[Saved entries]
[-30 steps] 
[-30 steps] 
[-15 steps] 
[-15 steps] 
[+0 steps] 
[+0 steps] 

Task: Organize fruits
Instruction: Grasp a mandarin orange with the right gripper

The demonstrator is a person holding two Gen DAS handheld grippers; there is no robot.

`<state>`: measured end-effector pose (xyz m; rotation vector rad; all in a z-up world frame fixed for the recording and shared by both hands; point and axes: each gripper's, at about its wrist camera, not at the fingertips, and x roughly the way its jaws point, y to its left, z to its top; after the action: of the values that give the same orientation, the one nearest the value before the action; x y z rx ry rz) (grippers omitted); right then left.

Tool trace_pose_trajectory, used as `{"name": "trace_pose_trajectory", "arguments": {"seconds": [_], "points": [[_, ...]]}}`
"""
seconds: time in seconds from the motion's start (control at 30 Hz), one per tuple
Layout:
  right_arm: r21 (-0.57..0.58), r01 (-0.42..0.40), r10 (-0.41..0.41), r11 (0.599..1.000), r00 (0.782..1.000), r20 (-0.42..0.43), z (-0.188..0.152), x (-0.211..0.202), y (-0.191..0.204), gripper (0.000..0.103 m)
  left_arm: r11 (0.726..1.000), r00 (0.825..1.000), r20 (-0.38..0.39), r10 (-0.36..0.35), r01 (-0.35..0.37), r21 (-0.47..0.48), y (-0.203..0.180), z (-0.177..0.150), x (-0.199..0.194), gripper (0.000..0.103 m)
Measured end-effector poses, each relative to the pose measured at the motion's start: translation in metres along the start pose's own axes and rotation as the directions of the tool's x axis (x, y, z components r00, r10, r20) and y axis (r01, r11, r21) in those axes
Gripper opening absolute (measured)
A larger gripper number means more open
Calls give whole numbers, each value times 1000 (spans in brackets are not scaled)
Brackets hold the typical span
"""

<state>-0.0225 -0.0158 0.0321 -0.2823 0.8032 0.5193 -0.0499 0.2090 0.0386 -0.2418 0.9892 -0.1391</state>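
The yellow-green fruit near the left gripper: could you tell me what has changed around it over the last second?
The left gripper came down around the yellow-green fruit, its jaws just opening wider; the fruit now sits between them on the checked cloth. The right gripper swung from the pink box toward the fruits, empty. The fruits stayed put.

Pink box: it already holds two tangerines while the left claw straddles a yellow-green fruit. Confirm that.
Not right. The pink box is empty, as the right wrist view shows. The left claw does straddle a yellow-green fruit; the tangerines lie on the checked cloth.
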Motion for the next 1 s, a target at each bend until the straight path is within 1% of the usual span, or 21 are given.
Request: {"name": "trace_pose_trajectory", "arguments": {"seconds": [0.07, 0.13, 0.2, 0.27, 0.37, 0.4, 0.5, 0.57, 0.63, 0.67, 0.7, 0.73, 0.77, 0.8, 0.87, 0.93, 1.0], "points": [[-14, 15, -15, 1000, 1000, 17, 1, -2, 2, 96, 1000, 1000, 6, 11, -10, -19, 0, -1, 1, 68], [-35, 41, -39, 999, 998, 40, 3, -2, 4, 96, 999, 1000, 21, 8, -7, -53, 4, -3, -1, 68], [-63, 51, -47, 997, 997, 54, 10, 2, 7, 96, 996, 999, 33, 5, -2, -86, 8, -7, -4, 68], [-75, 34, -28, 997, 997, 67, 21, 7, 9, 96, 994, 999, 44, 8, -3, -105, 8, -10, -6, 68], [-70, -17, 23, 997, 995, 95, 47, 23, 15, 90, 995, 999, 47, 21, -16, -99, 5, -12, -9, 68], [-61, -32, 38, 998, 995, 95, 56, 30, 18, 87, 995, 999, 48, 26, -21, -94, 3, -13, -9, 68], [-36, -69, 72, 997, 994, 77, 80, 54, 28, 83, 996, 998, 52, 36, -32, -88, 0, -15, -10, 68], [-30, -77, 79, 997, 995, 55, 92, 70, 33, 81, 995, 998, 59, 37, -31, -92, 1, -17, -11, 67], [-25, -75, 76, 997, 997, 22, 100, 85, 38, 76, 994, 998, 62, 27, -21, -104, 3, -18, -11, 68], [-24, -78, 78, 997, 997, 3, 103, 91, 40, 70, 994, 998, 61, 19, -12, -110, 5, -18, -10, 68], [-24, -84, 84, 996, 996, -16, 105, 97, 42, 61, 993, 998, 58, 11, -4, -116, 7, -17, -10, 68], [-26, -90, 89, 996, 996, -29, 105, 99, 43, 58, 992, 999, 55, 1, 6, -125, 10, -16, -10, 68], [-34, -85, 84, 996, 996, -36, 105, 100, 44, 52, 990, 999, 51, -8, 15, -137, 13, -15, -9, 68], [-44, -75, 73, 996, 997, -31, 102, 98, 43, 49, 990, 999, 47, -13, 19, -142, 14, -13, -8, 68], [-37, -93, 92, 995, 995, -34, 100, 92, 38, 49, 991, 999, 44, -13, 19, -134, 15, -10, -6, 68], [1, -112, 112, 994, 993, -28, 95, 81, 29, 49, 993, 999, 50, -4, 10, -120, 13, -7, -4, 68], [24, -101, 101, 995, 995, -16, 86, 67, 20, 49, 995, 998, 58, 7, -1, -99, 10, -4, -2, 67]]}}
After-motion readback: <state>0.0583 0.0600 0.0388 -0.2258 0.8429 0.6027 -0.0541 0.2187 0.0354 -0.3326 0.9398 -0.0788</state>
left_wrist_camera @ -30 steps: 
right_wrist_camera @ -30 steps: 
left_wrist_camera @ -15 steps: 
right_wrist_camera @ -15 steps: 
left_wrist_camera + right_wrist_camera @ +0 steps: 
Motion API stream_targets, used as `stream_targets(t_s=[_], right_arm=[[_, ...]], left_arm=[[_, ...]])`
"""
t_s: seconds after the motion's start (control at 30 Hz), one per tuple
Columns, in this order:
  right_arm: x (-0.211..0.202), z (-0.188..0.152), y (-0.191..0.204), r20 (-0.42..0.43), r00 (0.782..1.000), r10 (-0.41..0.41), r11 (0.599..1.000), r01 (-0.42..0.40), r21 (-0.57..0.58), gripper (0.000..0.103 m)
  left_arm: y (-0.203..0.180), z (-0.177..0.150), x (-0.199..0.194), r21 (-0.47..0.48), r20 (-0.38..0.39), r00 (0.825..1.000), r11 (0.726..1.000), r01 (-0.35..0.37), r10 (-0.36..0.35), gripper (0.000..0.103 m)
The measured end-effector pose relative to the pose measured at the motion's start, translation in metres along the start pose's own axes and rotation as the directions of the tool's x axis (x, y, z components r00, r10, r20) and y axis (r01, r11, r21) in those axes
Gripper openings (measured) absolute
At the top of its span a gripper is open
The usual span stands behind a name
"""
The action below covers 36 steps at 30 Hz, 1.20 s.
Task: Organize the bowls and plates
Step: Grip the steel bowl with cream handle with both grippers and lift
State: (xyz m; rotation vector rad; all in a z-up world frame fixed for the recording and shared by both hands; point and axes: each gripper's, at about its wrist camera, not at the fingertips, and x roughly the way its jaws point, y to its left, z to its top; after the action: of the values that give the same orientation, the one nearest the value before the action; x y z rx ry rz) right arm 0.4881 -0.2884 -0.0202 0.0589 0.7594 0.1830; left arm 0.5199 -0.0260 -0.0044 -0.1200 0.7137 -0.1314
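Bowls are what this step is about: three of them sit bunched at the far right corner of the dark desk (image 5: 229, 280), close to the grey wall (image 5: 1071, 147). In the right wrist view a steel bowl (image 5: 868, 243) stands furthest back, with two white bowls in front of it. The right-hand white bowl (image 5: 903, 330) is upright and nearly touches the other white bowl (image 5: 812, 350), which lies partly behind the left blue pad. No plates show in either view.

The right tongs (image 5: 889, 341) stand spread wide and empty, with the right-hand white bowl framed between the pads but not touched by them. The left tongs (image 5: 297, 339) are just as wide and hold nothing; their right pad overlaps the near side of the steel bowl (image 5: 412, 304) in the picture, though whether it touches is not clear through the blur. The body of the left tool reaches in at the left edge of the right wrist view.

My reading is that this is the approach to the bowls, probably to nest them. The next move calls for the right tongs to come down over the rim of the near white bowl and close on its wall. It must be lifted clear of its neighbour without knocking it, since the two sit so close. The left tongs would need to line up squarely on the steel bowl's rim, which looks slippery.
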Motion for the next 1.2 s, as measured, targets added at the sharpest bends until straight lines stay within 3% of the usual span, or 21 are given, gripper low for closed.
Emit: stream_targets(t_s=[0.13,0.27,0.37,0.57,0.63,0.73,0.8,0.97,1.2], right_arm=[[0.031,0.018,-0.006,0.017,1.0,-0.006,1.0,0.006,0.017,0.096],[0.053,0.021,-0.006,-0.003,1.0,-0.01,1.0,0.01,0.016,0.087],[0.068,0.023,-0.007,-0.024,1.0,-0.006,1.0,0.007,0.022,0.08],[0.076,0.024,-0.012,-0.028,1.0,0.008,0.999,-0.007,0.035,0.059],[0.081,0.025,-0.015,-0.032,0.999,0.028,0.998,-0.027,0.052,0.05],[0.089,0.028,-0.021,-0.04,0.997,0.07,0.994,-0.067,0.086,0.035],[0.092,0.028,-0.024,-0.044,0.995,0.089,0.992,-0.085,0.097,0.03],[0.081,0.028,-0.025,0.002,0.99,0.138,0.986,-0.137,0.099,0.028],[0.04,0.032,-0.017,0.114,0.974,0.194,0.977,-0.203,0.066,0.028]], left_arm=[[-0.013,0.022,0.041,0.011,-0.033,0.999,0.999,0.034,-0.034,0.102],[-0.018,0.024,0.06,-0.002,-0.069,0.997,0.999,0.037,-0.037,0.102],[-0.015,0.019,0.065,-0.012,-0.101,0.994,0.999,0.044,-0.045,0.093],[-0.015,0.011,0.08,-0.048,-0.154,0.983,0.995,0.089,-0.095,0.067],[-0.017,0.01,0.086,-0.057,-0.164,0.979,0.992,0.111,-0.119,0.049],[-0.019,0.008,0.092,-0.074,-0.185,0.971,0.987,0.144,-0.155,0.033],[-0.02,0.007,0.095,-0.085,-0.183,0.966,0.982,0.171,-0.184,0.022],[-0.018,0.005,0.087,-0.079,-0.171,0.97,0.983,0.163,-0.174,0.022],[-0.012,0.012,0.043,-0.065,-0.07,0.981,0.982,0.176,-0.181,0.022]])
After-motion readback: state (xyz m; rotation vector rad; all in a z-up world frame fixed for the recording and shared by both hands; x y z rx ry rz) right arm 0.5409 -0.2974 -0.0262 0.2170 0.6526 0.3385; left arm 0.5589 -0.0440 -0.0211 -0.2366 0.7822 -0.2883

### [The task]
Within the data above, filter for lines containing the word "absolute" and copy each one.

### [Result of the task]
Gripper opening absolute (measured)
Gripper openings (measured) absolute

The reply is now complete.